ENEE controls most hydroelectric generation, which accounts for about one-third of total capacity. Approximately 50 percent of all power generation comes from diesel and bunker fuel oil plants and the remaining 20 percent comes from biomass, solar, and wind. Following a push for renewable energy in 2014, the Government of Honduras approved more than 80 contracts between ENEE and private producers for almost 2000 megawatts of new clean energy, although many of these projects are unlikely to materialize. Honduras is winding down incentive programs for renewable power due to high costs. Many businesses have installed on-site power generation systems to supplement or substitute for power from ENEE due to high costs and uncertainty about the semi-privatization process.
Honduran law grants municipalities the right to manage water distribution and to grant concessions to private enterprises. Major cities with public-private concessions include Choloma, San Pedro Sula, and Puerto Cortes. The state water authority National Autonomous Aqueduct and Sewer Service (SANAA) manages Tegucigalpa’s water distribution. The Honduran National Port Company (ENP) is the state-owned organization with oversite of the country’s government-operated maritime ports, including in La Ceiba, Puerto Castilla, Puerto Cortes, and San Lorenzo. Private companies Central American Port Operators and Maritime Ports of Honduras have 30-year concessions to operate container and bulk shipping facilities at Honduras’ principal port in Puerto Cortes.
The Honduran government is not actively seeking to privatize state-owned enterprises, though it is seeking to increase private sector participation in the electric system. As part of the International Monetary Fund (IMF) December 2014 standby arrangement, Government of Honduras initiated reform of the state-owned energy company ENEE and created an independent Electric Energy Regulatory Commission. When finally complete, a reformed ENEE will become a holding company with four components: a distribution company with an operations subcontractor supported by a trust agreement; a concession for the transmission network; a not-for-profit organization with public-private ownership to control the overall electrical system; and a privatized generation company with ownership of all ENEE generating facilities. Many of the reforms have stalled, with exception of a 2016 sub-contract by a Colombian-Honduran consortium to manage energy distribution.
8. Responsible Business Conduct
Awareness of the importance of Responsible Business Conduct (RBC) is growing among producers and consumers in Honduras. An increasing number of local and foreign companies operating in Honduras include conduct-related responsibility practices in their business strategies. The Honduran Corporate Social Responsibility Foundation (FUNDAHRSE) leads efforts to promote transparency in the business climate and provides the Honduran private sector, particularly small and medium-sized businesses, with the skills to engage in responsible business practices. FUNDAHRSE’s members can apply for the foundation’s “Corporate Social Responsibility Enterprise” seal for exemplary responsible business conduct involving activities in codes of ethics, education, environmental, employment relations, health, and responsible marketing.

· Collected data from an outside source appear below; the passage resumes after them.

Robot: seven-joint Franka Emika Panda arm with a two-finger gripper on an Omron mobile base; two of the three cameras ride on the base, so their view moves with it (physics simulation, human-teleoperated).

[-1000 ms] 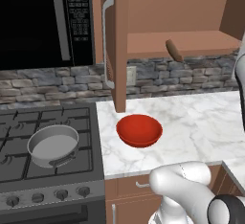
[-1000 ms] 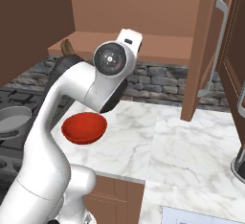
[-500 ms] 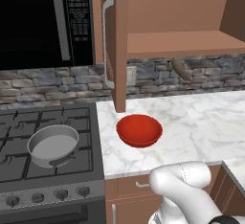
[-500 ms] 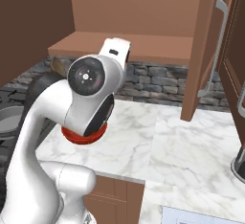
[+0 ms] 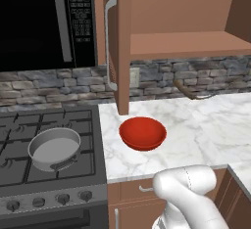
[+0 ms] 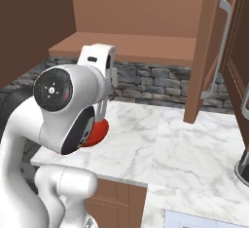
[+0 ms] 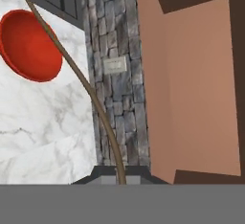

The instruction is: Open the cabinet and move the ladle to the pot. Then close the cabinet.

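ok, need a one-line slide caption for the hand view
Gripper shut on the ladle, its handle arcing past the red bowl on the marble counter.

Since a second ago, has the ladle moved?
Yes. The ladle has dropped from beside the cabinet shelf's front edge to below it, against the stone backsplash.

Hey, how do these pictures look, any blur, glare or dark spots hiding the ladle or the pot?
Left base view: sharp, evenly lit, no glare; the pot is clear on the stove, the ladle thin and dark against the stone wall. Right base view: sharp, but the arm blocks much of the counter. Hand view: rolled sideways, sharp; the ladle's handle runs from the gripper past the bowl.
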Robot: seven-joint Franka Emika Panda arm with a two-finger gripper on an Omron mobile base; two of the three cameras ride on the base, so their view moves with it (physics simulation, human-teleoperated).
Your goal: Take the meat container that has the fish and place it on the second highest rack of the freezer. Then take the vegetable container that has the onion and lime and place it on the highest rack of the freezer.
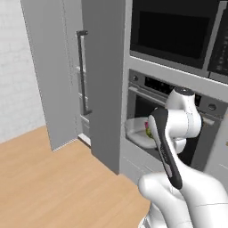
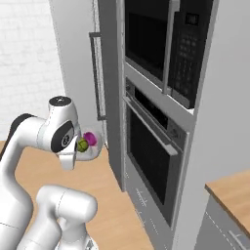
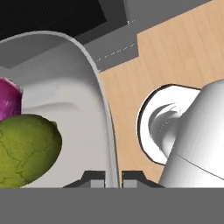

The Responsible Business Conduct related to the environment and outreach to local communities are especially important to the success of investment projects in Honduras. Several major foreign investment projects in Honduras have stalled due to concerns about environmental impact, land rights issues, lack of transparency, and problematic consultative processes with local communities, particularly indigenous communities. Successful foreign investors in Honduras implement a proactive strategy to build trust and effective dialogue with local communities. Investors should meet Honduran legal obligations and employ international best practices and standards to engage with communities to reduce the risk of conflict and promote sustainable and equitable development.
Examples of international best practices include the following:
- Voluntary Principles on Security and Human Rights Initiative;
- The UN Guiding Principles on Business and Human Rights;
- The Organization for Economic Co-operation and Development Guidelines for Multinational Enterprises.
Following anticorruption protests in 2015, President Hernandez signed an agreement with the Organization of American States to form the Mission Against Corruption and Impunity in Honduras (MACCIH). MACCIH has four principle objectives:
- Prevent and combat corruption and impunity;
- Criminal justice system reform;
- Political and electoral reform;
- Public security.
Since its inception in April 2016, MACCIH has worked with the Public Ministry to achieve success on several significant cases, including against current and former public officials. MACCIH has advanced justice reform by lobbying the Honduran Congress to pass a law on Financing, Transparency, and Oversight of Political Parties in Honduras. MACCIH also presented draft legislation for a Law of Effective Collaboration (similar to plea-bargaining) to the Honduran authorities. MACCIH established a special integrated investigation team of international prosecutors and created a Civil Society Observatory to monitor the criminal justice system in the country. MACCIH has faced recent challenges, including the February 2018 resignation of the spokesperson and de facto head of mission.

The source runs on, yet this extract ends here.